You are viewing a plain text version of this content. The canonical link for it is here.

Posted to users@zeppelin.apache.org by Tobias Bockrath <tb...@web-computing.de> on 2015/05/15 15:48:23 UTC

Performance Comparison of SparkSQL Shell an Zeppelin

Hello,

we deployed Apache Spark 1.3.0 and Apache Zeppelin build with Spark 1.30 in
a Hadoop Cluster with one Namenode and two Datanodes. Both are running in
yarn-client Mode. So the setup and the preconditions are equal.

We executed several SQL queries via the Zeppelin frontend and via the
SparkSQL shell. For example we tried queries with 5 join conditions. Also
we tried queries on a pre joined dataset with more than 1.000.000 records.

We figured out that the execution time of the SparkSQL Shell is much faster
than Zeppelins. In fact the execution of SparkSQL queries was 4x - 40x
faster than equal queries executed with Zeppelin.

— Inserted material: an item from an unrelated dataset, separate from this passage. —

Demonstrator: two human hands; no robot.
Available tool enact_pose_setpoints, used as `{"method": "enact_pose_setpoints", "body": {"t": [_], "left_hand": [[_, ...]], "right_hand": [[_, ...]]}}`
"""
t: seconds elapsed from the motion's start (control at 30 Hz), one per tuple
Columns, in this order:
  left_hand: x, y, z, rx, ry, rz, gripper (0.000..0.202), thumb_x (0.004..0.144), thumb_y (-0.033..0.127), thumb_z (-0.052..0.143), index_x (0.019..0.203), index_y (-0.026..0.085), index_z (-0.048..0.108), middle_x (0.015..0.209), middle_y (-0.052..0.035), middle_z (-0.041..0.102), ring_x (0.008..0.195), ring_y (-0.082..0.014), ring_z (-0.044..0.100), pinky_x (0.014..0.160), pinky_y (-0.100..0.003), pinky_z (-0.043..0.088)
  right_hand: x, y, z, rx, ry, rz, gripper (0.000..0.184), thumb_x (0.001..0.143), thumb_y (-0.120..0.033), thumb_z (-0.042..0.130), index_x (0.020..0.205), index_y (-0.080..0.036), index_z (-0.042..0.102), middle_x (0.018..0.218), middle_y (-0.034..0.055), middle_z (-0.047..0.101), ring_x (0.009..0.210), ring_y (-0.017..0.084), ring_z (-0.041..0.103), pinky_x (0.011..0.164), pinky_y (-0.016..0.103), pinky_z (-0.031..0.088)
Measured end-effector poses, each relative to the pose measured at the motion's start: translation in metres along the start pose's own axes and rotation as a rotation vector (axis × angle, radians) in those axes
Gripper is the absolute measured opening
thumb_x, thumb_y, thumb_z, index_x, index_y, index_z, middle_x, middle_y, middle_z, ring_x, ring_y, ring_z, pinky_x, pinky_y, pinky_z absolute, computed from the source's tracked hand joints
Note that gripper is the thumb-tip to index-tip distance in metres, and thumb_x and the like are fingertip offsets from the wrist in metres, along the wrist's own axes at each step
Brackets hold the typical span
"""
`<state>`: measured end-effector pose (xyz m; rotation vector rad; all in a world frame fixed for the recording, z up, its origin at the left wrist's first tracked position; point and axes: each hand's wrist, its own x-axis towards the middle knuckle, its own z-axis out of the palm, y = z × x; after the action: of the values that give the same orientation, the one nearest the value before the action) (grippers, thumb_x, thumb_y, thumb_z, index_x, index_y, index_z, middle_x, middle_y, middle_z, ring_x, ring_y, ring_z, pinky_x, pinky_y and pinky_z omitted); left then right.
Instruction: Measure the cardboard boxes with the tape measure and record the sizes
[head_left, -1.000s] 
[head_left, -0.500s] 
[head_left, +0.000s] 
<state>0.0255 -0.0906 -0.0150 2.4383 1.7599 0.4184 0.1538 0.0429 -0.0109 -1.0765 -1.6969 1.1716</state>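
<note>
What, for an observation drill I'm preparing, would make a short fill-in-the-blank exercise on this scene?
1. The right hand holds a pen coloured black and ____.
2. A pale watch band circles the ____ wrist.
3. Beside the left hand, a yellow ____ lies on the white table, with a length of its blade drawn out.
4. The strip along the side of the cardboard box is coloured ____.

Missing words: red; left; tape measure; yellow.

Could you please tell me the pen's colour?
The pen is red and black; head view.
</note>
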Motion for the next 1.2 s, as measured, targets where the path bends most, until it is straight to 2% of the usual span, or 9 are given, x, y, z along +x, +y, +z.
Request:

Does anyone has similiar experiences? Why has Zeppelin such an overhead
although theres the same engine "under the hood"?  How does Zeppelin handle
queries? Are they passed to Spark directly or are there any optimizations?

Kind regards
Tobias

Re: Performance Comparison of SparkSQL Shell an Zeppelin

Posted by Tobias Bockrath <tb...@web-computing.de>.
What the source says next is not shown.